## Data to use
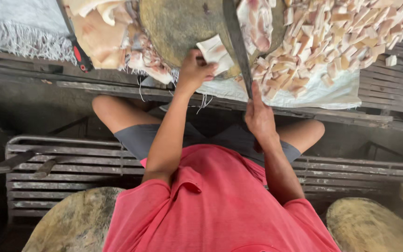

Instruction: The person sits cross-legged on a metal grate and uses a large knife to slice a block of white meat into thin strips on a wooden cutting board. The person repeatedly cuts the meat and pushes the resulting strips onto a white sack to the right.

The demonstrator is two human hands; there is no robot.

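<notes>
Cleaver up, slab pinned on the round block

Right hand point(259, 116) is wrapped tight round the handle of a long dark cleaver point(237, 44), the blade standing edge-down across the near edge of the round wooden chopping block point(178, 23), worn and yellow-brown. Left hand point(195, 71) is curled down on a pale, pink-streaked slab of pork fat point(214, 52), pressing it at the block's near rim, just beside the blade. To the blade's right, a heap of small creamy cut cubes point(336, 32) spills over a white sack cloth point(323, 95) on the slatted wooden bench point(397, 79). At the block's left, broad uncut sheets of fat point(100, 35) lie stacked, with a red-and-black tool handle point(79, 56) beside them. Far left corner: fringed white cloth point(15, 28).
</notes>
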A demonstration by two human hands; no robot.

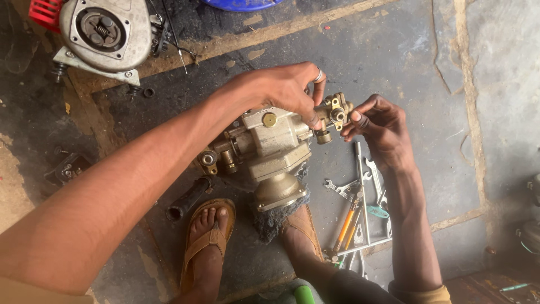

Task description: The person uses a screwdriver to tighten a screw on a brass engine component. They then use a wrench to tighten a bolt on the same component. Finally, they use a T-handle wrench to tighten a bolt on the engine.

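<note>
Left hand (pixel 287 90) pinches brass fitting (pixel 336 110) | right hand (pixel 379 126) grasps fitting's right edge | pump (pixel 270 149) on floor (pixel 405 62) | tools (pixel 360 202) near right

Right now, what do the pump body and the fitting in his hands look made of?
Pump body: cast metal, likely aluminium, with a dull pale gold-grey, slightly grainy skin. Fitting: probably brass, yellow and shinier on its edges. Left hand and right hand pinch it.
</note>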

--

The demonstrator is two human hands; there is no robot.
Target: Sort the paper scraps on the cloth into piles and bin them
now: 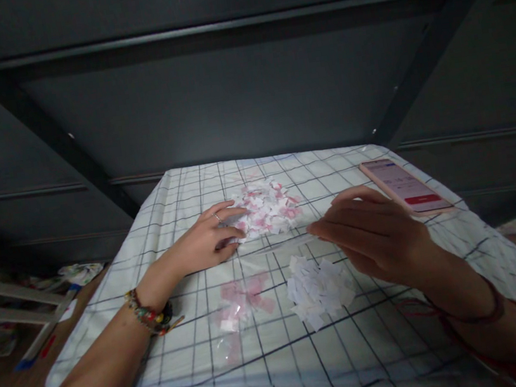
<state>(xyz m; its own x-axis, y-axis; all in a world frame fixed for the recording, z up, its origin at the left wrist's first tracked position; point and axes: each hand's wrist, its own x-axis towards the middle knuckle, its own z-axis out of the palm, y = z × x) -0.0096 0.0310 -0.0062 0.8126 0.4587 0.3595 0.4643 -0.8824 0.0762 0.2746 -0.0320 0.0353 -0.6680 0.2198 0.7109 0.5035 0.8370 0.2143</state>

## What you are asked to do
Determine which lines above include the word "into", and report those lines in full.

## Problem solution
Instruction: The person sits cross-legged on a metal grate and uses a large knife to slice a block of white meat into thin strips on a wooden cutting board. The person repeatedly cuts the meat and pushes the resulting strips onto a white sack to the right.
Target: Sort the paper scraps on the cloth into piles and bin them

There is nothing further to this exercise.